Assistant Professor Melissa Fullwood and Associate Professor Kwoh Chee Keong

Patient Heterogeneity

The team was also able to demonstrate the prediction power of ChINN. They applied their framework on 6 chronic lymphocytic leukaemia (CLL) patient samples to see if their method was able to predict chromatin interactions in a new dataset as well as identify heterogeneity – differing chromatin interactions – amongst the samples. Genomic sequences can be nearly identical across different patient samples, except for regions of patient-specific cancer structural variations.

During testing, the team observed that there was a lack of similar chromatin interactions across the CLL samples, with many of the open chromatin interactions only being found in single samples. This showed that there was extensive patient heterogeneity. This heterogeneity was further demonstrated when the team ran ChINN through a larger cohort of 84 CLL samples. Their results showed that despite there being similar open chromatin interactions that were present in all the samples, there was still a large number of patient-specific open chromatin interactions. The team noted that this widespread nature of patient-specific chromatin interactions had not been previously reported in the 3D genome organisation field.

Future studies and applications

While further refinement of ChINN is needed to improve the accuracy of the framework’s chromatin interaction prediction ability, the framework only needs the use of open chromatin data, and it can show good generalisability on the same type of chromatin interactions across different cell types. This means that it has the potential to be used on large sets of clinical samples that only have limited amounts of biological material. This presents scientists with a more cost-effective method to carry out large scale genetic testing and chromatin prediction.

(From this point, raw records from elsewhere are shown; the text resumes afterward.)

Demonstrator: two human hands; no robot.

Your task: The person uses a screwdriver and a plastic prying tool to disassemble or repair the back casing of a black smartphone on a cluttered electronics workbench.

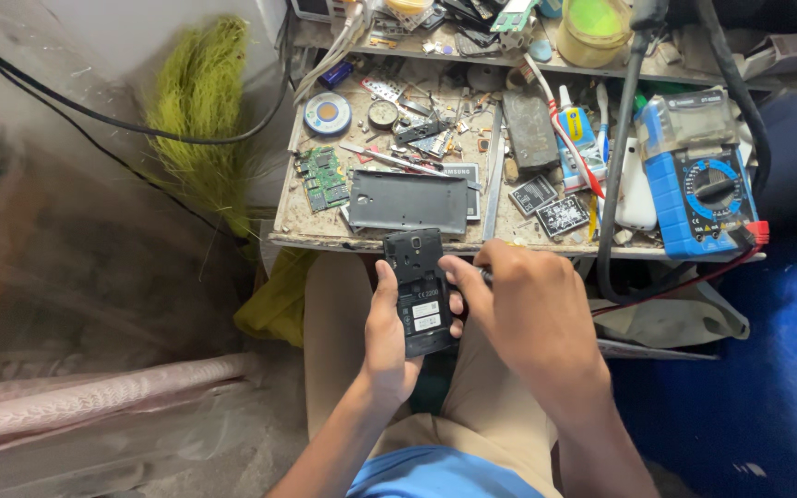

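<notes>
Head view shows your left hand (387, 334) wrapped around the opened black phone (420, 290) at frame centre, just below the cluttered workbench (299, 221) edge, while your right hand (520, 309) curls beside it, fingertips pinching a thin tool against the phone's right side, open room toward lower left.

Matt black plastic is seen on the opened phone (420, 290) and the loose back cover (408, 201). The workbench (325, 235) looks worn, gritty and scratched, while glossy blue plastic sheathes the multimeter (699, 184).
</notes>
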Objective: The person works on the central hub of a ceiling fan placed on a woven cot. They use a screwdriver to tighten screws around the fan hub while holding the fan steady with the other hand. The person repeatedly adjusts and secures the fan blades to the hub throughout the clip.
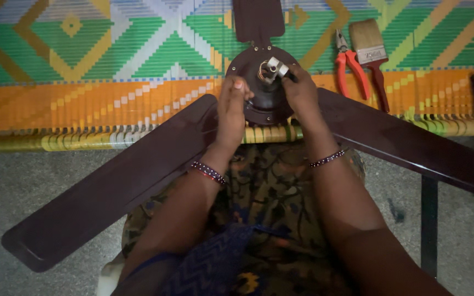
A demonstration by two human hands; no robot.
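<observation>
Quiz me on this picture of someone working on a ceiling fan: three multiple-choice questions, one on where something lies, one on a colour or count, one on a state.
1. Where do the pliers lie?
A. On the woven mat, right of the fan hub
B. On the floor
C. In the person's lap

2. How many fan blades show?
A. One
B. Three
C. Five

3. What are the two hands doing?
A. Resting in the lap
B. Holding the paintbrush
C. Both at the fan hub

Answers:
1. A: the red-handled pliers sit on the woven mat beside the paintbrush.
2. B: three dark blades spread from the fan hub.
3. C: the left hand grips the hub's edge, and the right hand is at its metal centre piece.
</observation>
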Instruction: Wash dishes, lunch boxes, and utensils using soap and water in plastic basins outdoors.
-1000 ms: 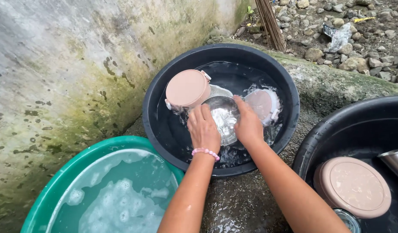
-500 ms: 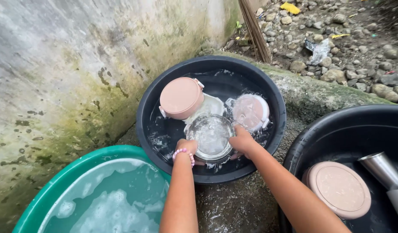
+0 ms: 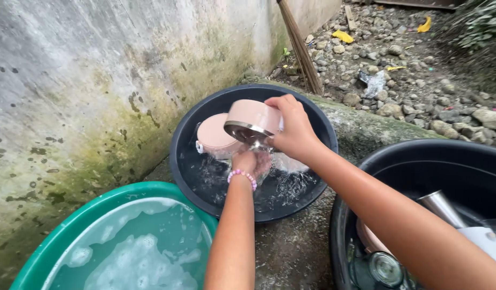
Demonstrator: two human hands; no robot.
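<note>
The right hand [image 3: 295, 129] is gripping a round pink container with a shiny metal rim [image 3: 251, 122], with its fingers curled over the far side and its thumb on the near side. The container is sticking out to the left of this hand, up in the air above the big round black plastic basin [image 3: 200, 110] of water. It is tipped on its side, so its open mouth is pointing down and toward the person, and its flat bottom is pointing up and away. Its axis is slanting, not upright. The left hand [image 3: 251, 161] is just below the container, nearly under its mouth, with its fingers bent in the splashing water; I cannot tell if it is holding anything. A second round pink container [image 3: 215, 138] is floating in the basin, just beyond and to the left of the left hand. A green plastic basin [image 3: 124, 193] with soapy water is sitting nearer the person, left of the left arm.
</note>
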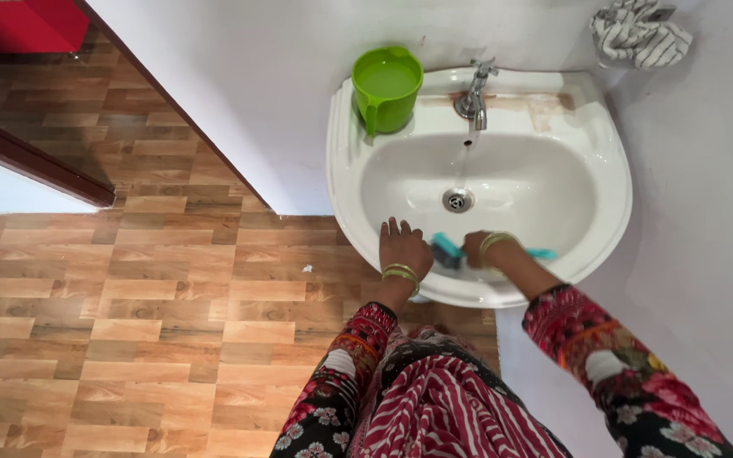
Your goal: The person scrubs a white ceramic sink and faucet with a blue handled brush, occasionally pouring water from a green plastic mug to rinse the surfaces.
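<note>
I see my right hand point(477, 248) gripping a teal brush point(447, 251) against the near inner wall of the white sink point(604, 212), while my left hand point(403, 246) rests open, fingers spread, on the near rim just beside it, under a running tap point(474, 93).

The bowl of the sink point(545, 182) is open in the middle, with room around the drain point(458, 200). At the back edge the tap point(474, 95) sticks out over the bowl. The green jug point(386, 87) fills the back left corner. The back right corner is bare. Both hands and a teal brush point(449, 249) crowd the front edge
</note>
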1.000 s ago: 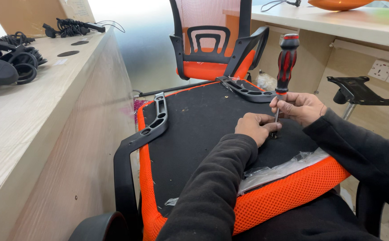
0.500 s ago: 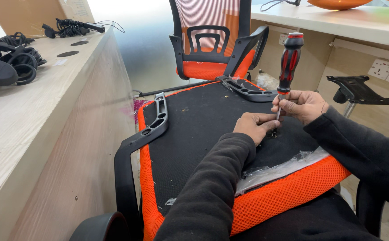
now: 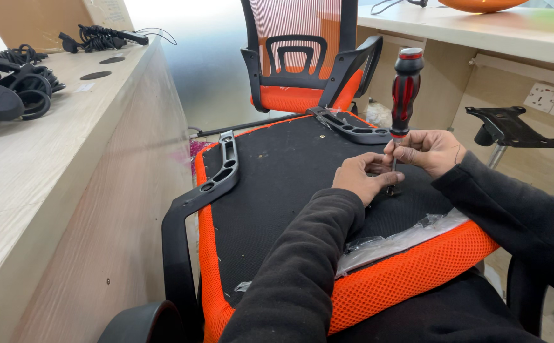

The widespread nature of patient heterogeneity, as observed from the results of ChINN on CLL samples, also demonstrates a possible new direction for future cancer research and treatments. By being able to identify specific chromatin interaction-based biomarkers, scientists will then be able to differentiate between the various subtypes of cancers and develop more precise therapies, thus resulting in more effective cancer treatments.